The research was published in the journal Neurology.  Researchers followed nearly 500 people aged 60 to 64 for four years. The researchers found that 7.8 percent of the group had evidence of strokes that do not cause any noticeable symptoms — known as silent lacunar infarctions — in which blood flow is blocked in one of the arteries leading to areas deep within the brain. An additional 1.6 percent of the study group had experienced silent strokes by the end of the study period.

Those with high blood pressure had a 60 percent greater chance of having a silent stroke than those with normal blood pressure.   Although relatively symptom-free, silent strokes are a major health problem among the elderly, according to the American Academy of Neurology and other health insurance experts.

Individuals who have had a silent stroke are at higher risk for subsequent strokes and for an accelerated loss of mental skills. In addition to high blood pressure, risk factors include diabetes, heart disease, smoking and older age.

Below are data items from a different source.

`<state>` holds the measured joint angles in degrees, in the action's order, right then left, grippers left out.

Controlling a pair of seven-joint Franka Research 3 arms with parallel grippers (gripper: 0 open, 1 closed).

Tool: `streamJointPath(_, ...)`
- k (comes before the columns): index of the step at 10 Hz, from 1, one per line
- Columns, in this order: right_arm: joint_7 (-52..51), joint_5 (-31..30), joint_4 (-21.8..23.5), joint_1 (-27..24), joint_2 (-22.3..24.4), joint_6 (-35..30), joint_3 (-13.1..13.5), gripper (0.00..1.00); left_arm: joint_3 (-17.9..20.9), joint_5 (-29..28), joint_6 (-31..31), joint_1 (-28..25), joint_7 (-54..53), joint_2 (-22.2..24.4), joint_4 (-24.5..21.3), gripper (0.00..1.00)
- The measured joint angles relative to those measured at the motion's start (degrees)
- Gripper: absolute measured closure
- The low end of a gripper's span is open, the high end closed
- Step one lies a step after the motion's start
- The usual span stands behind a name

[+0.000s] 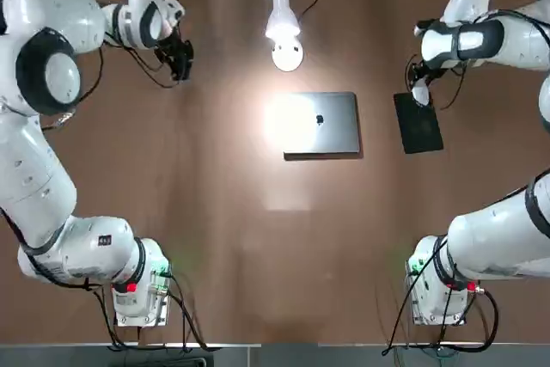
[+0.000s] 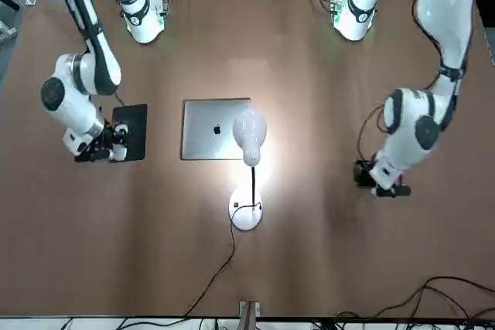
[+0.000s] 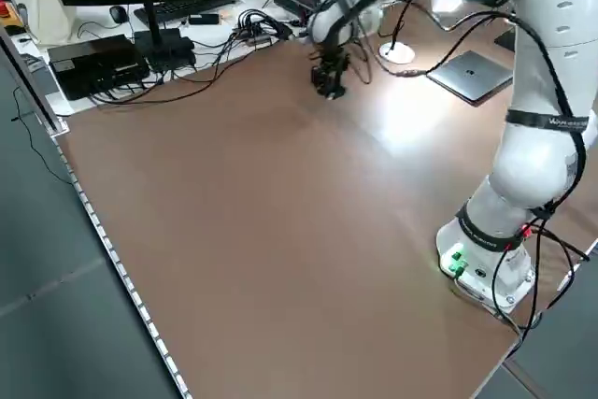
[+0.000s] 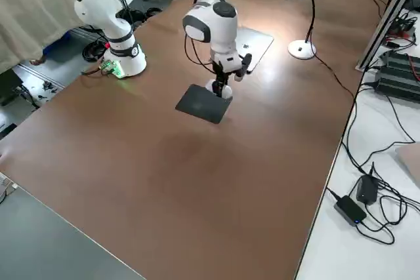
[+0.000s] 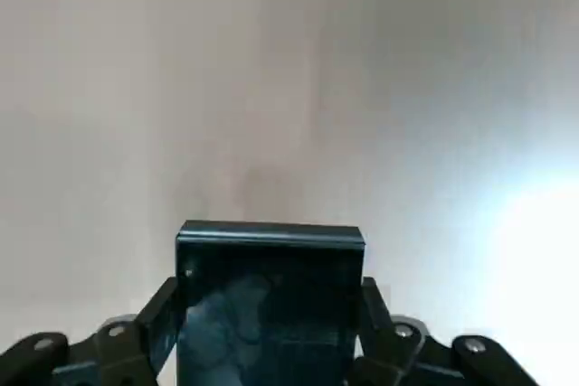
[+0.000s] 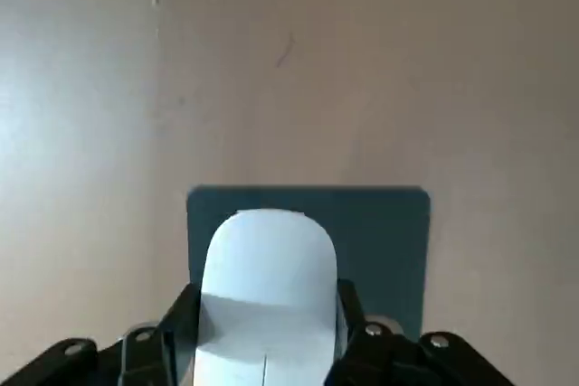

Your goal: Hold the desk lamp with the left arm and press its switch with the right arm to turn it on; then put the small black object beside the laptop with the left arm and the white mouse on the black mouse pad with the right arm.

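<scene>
Left claw [image 5: 270, 314] pinches black object [image 5: 270, 300], probably rigid, slick, we keep flat sides; right claw [image 6: 267, 332] grips white mouse [image 6: 268, 268] over mouse pad [image 6: 384, 241], light, smooth, hold its sides

A bitten-apple mark, the Apple logo [image 1: 320, 119], stands dark on the silver lid of the closed laptop [image 1: 344, 135], on the far part of the tabletop [image 1: 258, 298]. A small dark label [image 1: 105, 240] sits on the white casing of the left arm [image 1: 43, 178], near its base; its print is too small to read.
</scene>
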<state>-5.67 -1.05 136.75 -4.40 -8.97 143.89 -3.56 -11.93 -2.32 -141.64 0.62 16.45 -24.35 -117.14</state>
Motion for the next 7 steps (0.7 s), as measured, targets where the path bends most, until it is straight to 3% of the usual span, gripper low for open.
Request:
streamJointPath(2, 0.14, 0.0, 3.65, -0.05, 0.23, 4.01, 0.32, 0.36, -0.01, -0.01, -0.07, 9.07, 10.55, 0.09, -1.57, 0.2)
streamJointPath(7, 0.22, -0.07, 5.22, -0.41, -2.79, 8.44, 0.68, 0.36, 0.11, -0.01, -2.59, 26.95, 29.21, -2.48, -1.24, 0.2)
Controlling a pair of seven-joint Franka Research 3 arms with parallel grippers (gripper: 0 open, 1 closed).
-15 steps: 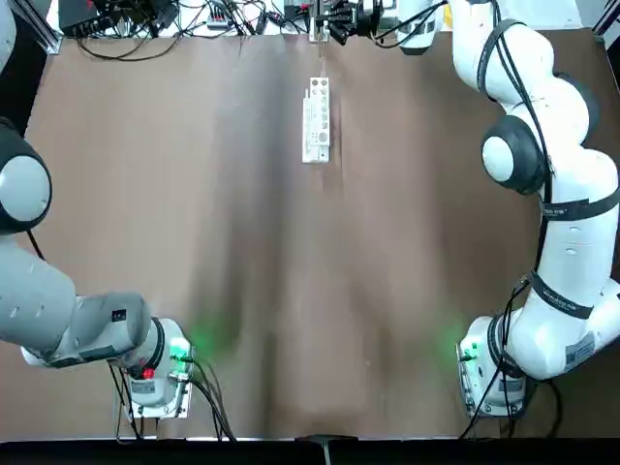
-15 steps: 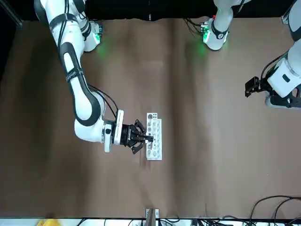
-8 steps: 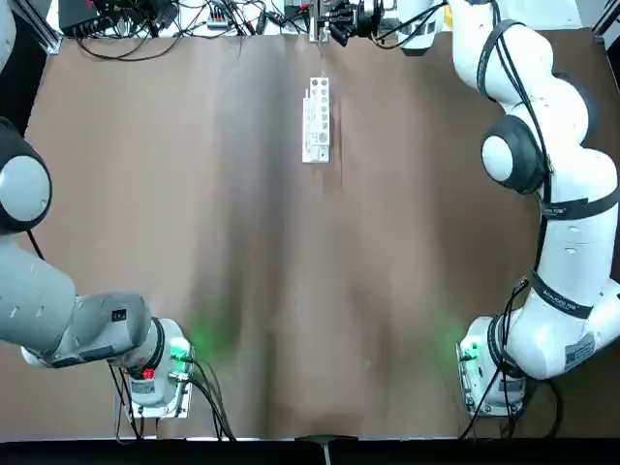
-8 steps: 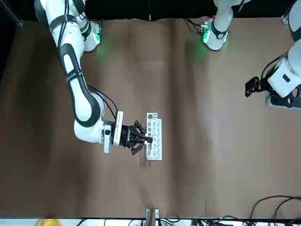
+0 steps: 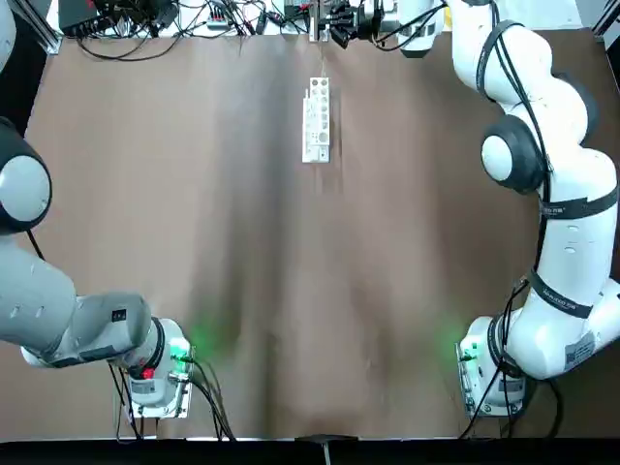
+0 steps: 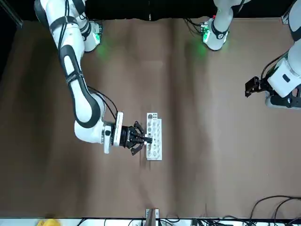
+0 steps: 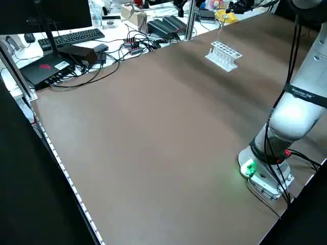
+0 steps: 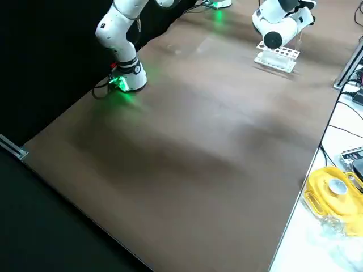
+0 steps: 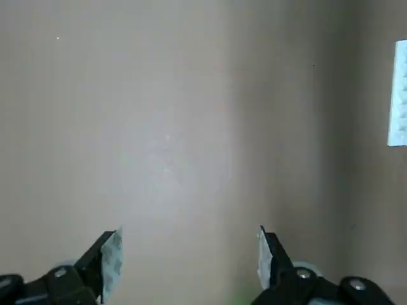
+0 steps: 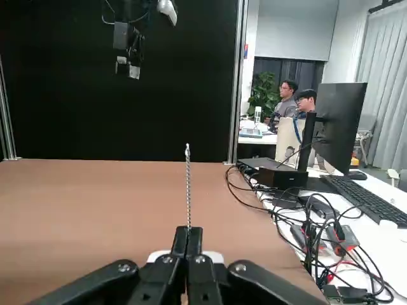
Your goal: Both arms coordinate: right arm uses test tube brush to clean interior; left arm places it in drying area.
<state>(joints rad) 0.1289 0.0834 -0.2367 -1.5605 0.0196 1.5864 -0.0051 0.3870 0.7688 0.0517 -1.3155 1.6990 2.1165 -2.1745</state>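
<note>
Grey twisty wire made up the brush (image 10: 188,190), pinched in the right gripper (image 10: 189,234) near the white rack (image 6: 154,136). It looked light and bendy, best held by its stem. The left gripper (image 9: 187,257) was spread wide, empty, over the table (image 9: 184,146).

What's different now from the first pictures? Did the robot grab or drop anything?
The right claw moved a tiny bit toward the robot's right. Nothing was grabbed or dropped: it still grips the test tube brush. The white rack and left claw stayed put.
</note>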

Medical and health insurance professionals recommend person experiencing any symptoms of stroke, call emergency medical services immediately.
Common signs of stroke are:
Sudden weakness or numbness of the arms, legs or face, especially on one side
Quick onset of blurred vision in one or both eyes
Difficulty walking, dizziness, or loss of balance or coordination
Sudden confusion or trouble speaking
Sudden severe headache with no known cause.